Comité des droits de l’homme

Rapport sur le suivi des observations finales du Comité des droits de l’homme *

Additif

Évaluation des renseignements sur la suite donnée aux observations finales concernant l’Angola

Observations finales (125 e session) :CCPR/C/AGO/CO/2, 22 mars 2019

Paragraphes faisant l’objet d’un suivi :22, 26 et 46

Renseignements reçus de l’État partie :CCPR/C/AGO/FCO/2, 29 mars 2021

Évaluation du Comité:22 [C][B], 26 [B][A][C] et 46 [C]

Paragraphe 22 : Interruption volontaire de grossesse et mortalité maternelle

L’État partie devrait revoir sa législation de façon à s’assurer qu’elle ne réglemente pas la grossesse et l’avortement d’une manière contraire à l’obligation qui lui incombe de veiller à ce que les femmes et les filles n’aient pas à recourir à des avortements non sécurisés, et supprimer tout obstacle qui oblige les femmes à recourir à des avortements clandestins susceptibles de mettre en danger leur vie ou leur santé. Il devrait en particulier :

a) Veiller à ce qu’il ne soit pas imposé de sanctions pénales aux femmes qui se font avorter ou aux prestataires de services de santé qui les accompagnent dans cette démarche ;

b) Faire en sorte que les femmes et les filles aient effectivement accès à des soins de santé prénatals et postavortement de qualité sur l’ensemble du territoire de l’État partie ;

c) Veiller à ce que toute la population, et en particulier les jeunes, ait accès à une information et une éducation de qualité et factuelle sur la santé sexuelle et procréative ainsi qu’à une large gamme de méthodes contraceptives abordables.

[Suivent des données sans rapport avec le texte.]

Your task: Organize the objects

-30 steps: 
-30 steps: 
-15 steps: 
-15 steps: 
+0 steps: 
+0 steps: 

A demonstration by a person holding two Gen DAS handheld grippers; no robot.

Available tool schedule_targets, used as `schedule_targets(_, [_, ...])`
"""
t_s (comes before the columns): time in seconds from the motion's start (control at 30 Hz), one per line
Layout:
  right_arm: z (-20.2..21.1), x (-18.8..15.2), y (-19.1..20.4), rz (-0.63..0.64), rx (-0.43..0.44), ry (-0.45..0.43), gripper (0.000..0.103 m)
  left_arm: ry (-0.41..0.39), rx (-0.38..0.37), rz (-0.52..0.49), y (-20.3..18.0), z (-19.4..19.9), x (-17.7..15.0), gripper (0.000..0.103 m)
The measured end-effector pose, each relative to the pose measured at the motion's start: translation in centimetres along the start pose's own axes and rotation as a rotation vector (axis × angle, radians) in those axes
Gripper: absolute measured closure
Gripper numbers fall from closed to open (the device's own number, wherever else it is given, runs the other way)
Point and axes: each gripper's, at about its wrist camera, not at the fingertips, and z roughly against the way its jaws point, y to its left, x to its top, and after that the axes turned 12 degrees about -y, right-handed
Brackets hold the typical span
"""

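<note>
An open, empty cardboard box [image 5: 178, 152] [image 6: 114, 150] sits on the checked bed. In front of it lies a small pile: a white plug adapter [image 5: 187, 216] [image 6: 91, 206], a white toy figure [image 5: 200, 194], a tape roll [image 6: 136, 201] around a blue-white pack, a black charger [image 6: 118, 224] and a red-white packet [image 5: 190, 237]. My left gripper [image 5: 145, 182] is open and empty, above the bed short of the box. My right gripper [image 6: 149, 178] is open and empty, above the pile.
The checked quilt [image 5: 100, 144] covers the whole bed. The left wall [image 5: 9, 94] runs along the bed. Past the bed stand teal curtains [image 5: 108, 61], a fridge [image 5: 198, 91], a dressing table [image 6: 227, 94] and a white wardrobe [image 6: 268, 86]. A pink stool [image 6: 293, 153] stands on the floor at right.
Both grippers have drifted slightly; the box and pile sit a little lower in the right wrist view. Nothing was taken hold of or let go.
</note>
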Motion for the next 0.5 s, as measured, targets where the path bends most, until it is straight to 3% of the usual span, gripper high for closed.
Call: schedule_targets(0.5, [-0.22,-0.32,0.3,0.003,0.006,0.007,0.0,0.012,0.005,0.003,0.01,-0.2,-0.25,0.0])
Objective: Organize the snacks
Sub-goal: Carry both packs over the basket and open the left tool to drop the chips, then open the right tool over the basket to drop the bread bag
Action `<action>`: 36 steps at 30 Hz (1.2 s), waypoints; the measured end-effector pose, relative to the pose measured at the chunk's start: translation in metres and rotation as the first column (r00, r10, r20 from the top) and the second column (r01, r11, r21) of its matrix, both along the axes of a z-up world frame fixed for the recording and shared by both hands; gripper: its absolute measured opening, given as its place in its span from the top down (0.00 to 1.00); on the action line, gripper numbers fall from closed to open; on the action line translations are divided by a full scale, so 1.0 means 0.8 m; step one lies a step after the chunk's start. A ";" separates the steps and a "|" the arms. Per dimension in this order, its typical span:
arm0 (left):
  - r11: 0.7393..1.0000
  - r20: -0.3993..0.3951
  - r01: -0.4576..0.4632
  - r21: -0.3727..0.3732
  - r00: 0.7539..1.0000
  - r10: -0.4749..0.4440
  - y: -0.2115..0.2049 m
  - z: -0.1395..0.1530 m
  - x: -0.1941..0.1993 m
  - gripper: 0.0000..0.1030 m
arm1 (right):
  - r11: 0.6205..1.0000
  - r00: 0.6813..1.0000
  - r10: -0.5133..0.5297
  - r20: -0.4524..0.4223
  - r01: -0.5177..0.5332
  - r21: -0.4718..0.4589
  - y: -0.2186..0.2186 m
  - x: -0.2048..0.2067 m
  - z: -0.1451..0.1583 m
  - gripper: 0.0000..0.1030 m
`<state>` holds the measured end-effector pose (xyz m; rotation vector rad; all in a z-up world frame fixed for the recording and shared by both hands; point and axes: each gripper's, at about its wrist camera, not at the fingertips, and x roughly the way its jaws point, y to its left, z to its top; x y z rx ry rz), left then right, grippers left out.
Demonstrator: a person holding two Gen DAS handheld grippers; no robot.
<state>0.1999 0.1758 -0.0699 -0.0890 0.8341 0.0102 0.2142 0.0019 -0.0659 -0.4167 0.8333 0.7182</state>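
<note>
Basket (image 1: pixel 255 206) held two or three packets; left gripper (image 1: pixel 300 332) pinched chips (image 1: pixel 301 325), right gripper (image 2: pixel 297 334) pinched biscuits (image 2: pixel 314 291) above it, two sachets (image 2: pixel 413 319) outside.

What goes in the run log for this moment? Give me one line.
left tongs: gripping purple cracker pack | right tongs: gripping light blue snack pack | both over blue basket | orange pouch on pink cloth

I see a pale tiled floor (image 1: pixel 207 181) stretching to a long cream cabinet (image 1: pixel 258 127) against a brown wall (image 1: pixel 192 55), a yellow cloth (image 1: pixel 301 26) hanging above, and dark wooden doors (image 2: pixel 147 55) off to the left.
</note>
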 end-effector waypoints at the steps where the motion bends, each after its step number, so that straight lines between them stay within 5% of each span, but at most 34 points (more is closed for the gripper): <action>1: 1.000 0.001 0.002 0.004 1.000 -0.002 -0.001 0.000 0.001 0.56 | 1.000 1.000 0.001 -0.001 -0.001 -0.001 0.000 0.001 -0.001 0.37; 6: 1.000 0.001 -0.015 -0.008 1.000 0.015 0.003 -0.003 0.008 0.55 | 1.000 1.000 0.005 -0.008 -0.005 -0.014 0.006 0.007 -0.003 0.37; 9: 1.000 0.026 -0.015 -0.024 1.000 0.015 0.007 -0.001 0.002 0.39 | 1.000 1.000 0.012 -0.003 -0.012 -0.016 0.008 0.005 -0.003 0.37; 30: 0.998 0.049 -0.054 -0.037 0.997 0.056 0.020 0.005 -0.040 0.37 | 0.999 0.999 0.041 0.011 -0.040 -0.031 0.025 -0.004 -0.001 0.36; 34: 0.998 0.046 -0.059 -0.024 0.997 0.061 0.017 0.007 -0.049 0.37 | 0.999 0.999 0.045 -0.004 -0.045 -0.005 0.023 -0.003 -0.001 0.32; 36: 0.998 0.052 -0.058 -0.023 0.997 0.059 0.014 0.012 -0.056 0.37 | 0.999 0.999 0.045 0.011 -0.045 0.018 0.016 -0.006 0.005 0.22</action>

Résumé des renseignements reçus de l’État partie

a)La question de l’avortement relève de la protection du droit à la vie, lequel droit est consacré par la Constitution. Si le Code pénal (loi no 38/20 du 11 novembre 2020) fait primer la protection du droit à la vie, il prévoit certaines exceptions afin de tenir compte des pratiques internationales en matière de droits humains. Après de nombreuses consultations et discussions publiques, l’avortement a été considéré comme un délit passible d’une peine de prison pouvant aller de deux à huit ans, sauf dans les circonstances suivantes, prévues par l’article 156 du Code pénal : a) lorsque la vie d’une femme est en danger ou qu’elle risque de subir des lésions physiques ou psychiques graves et irréversibles, à condition que l’interruption de grossesse soit pratiquée à la demande de la femme enceinte ou avec son consentement ; b) lorsqu’il est médicalement prouvé que le fœtus n’est pas viable ; c) lorsque la grossesse résulte d’une infraction à la liberté et à l’autodétermination sexuelles et que l’interruption est pratiquée au cours des seize premières semaines de grossesse.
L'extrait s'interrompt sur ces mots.